Unsane (2018) movie poster Unsane

Theatrical Release: March 23, 2018 / Running Time: 98 Minutes / Rating: R

Director: Steven Soderbergh / Writers: Jonathan Bernstein, James Greer

Cast: Claire Foy (Sawyer Valentini), Joshua Leonard (David Strine/George), Jay Pharoah (Nate Hoffman), Juno Temple (Violet), Aimee Mullins (Ashley Brighterhouse), Amy Irving (Angela Valentini)

 

Film critics took notice last year when Steven Soderbergh returned to directing films after a four-year hiatus he had initially announced as a retirement. Logan Lucky seemed tailor made for the director of Ocean's Eleven and its two sequels,
even if the mystery screenwriter is not, as many suspect, actually Soderbergh's wife Jules Asner. But Soderbergh, whose love of cinema is both extensively self-documented on his personal website and evident in the appealing films he makes, is already back at it. Barely six months after the acclaimed but under-attended Logan Lucky, Soderbergh picks up another directing credit in the thriller Unsane.

Thematically, this psychological thriller recalls Soderbergh's last pre-hiatus theatrical release, 2013's Side Effects. In scope, though, it may be more akin to Soderbergh's under-the-radar projects like Bubble and The Girlfriend Experience. Unsane was shot on an iPhone 7 Plus and produced for a mere $1.2 million. Though it is opening in theaters wide, it is from the habitually stunted Bleecker Street (for whom the underperforming Logan Lucky stands as their by far biggest and highest grossing release) and lacks the star power of Channing Tatum and even Rooney Mara.

Claire Foy (apparently best known from Netflix's "The Crown") stars as Sawyer Valentini, a businesswoman who is still troubled by the residual effect of a stalking. Early in the film, Sawyer voices that she has had specific suicidal thoughts to a therapist. The next thing she knows, she is in a mental institution, stripped of her phone and personal belongings and forced to stay 24 hours for observation, having unknowingly consented to that in the forms she signed without reading.

Steven Soderbergh's psychological thriller "Unsane" stars Claire Foy as Sawyer Valentini, a woman involuntarily admitted to a mental institution.

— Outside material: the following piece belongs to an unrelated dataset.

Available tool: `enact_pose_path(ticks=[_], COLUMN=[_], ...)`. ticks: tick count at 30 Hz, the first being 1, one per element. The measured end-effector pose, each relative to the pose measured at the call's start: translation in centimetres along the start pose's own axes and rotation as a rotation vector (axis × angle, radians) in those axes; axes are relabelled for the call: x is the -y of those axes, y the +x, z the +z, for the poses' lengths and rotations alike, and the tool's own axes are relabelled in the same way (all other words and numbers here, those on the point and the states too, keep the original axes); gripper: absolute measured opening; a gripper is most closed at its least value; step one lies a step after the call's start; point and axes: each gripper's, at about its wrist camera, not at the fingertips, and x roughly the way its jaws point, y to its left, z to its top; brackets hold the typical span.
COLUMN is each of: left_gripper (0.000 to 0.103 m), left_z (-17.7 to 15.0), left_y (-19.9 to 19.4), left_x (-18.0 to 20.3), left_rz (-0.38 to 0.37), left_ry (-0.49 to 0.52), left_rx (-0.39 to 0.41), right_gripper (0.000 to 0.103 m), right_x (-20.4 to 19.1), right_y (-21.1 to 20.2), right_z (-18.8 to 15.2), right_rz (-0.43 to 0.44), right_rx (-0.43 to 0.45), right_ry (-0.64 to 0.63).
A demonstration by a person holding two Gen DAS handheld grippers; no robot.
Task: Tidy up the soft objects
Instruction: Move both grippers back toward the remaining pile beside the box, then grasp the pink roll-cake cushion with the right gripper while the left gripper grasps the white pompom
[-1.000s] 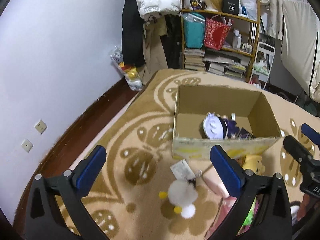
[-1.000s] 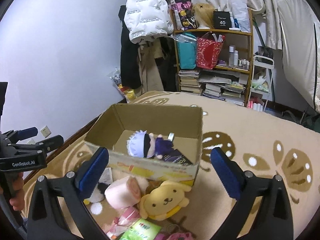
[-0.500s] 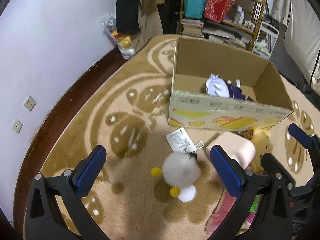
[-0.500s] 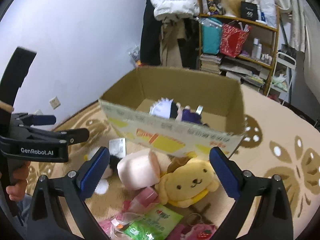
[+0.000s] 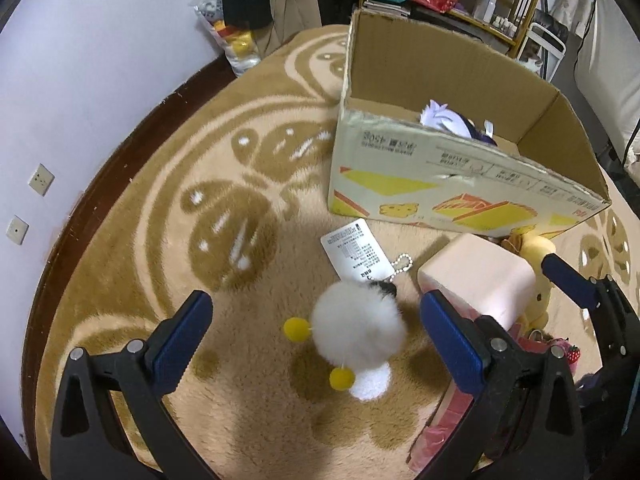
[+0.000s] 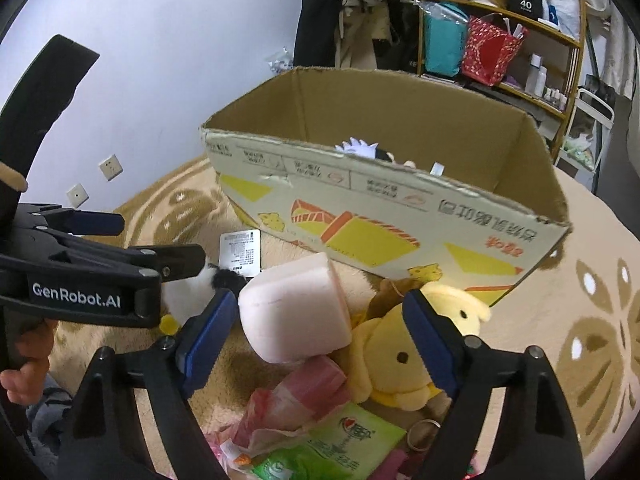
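Observation:
A white fluffy plush [image 5: 357,332] with yellow pompoms and a paper tag [image 5: 356,251] lies on the rug. My left gripper [image 5: 316,340] is open, its jaws on either side of the plush, just above it. My right gripper [image 6: 316,336] is open over a pink soft block [image 6: 298,314] and a yellow dog plush [image 6: 404,356]. The cardboard box [image 5: 460,188] holds a white-haired doll [image 5: 444,118]. The left gripper also shows in the right wrist view [image 6: 132,248], where it hides most of the white plush.
Pink and green packets [image 6: 320,432] lie in front of the yellow plush. A purple wall [image 5: 80,60] with sockets stands at the left. A cluttered shelf [image 6: 500,40] and hanging clothes stand behind the box [image 6: 400,200].
Both grippers have dropped lower and moved forward toward the toys. The white plush now sits between my left jaws; the pink block and yellow plush sit between my right jaws.

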Motion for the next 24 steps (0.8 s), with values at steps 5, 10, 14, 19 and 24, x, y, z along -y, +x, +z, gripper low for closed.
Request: enact_pose_path(ticks=[5,10,14,19,24], left_gripper=[0.102,0.102,0.103,0.102,0.1], left_z=[0.0,0.0,0.2,0.3,0.2], left_y=[1.2,2.4,3.2,4.3,5.8], left_x=[0.2,0.2,0.0,-0.4,-0.6], left_rz=[-0.014,-0.023,-0.03,-0.028,-0.022], left_ry=[0.0,-0.005,-0.019,-0.032,-0.039], left_rx=[-0.034,-0.066,-0.083,-0.107,-0.135], right_gripper=[0.084,0.084,0.084,0.084,0.084], right_x=[0.0,0.4,0.5,0.5,0.0], right_y=[0.9,1.3,1.5,1.6,1.9], right_z=[-0.1,-0.1,-0.3,-0.5,-0.9], right_rz=[0.009,0.018,0.025,0.021,-0.006], right_rx=[-0.014,-0.02,-0.023,-0.028,-0.035], right_ry=[0.007,0.026,0.029,0.022,-0.022])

The place is every bit as terrible as you'd fear it to be. On edge the whole time, Sawyer is threatened by a hostile fellow patient (Juno Temple) and ends up striking one of the staff. That gets her 24-hour stay extended to one week and even though she seems sane to us, there's nothing that anyone can do to get her released, not even her mom (Amy Irving), who flies in and pleads her case with the facility's icy administration.

Making matters even worse is the fact that Sawyer is convinced that the night shift staff member assigned to distribute pills to the patients is none other than David Strine (a sufficiently creepy Joshua Leonard, who you probably won't recognize from The Blair Witch Project), the ex who stalked her.

Is Sawyer insane? Or is this place actually the insurance-bilking scam that her friendly, cell phone-smuggling fellow patient ("Saturday Night Live" alum Jay Pharoah) claims it to be? Unsane keeps you guessing, until it doesn't, and it remains gripping all the way through.

Sawyer (Claire Foy) is surprised to find her pills distributed by a former ex/stalker. Fellow patient Violet (Juno Temple) makes Sawyer feel uncomfortable immediately.

In the hands of a lesser director, this would be a clear-cut second-rate thriller. But Soderbergh elevates the material instead of playing down to its level. It's very easy to imagine this as a terrible January movie, although it would have younger, more attractive actors filling the lead roles then. But the script from the unsacred duo of Jonathan Bernstein and James Greer (The Spy Next Door,
Lindsay Lohan's Just My Luck, Larry the Cable Guy: Health Inspector) finds a trustworthy home in Soderbergh, who channels David Fincher in the execution while maintaining the guerilla spirit needed to pull this off on an iPhone.

Why shoot this on an iPhone? Certainly, it must have been cheaper than a digital camera. But it also seems like one of Soderbergh's self-challenges, like making an over four-hour movie about Che Guevara that few will ever see. Occasionally, you can notice the visuals have a phone video quality to them. Most of the time, though, you don't even notice. Soderbergh, who as usual handles cinematography under the pseudonym Peter Andrews, gives the film the flair and energy it needs, particularly arresting with discomfort in a trippy scene in which Sawyer reacts to an unprescribed pill slipped in with her dose.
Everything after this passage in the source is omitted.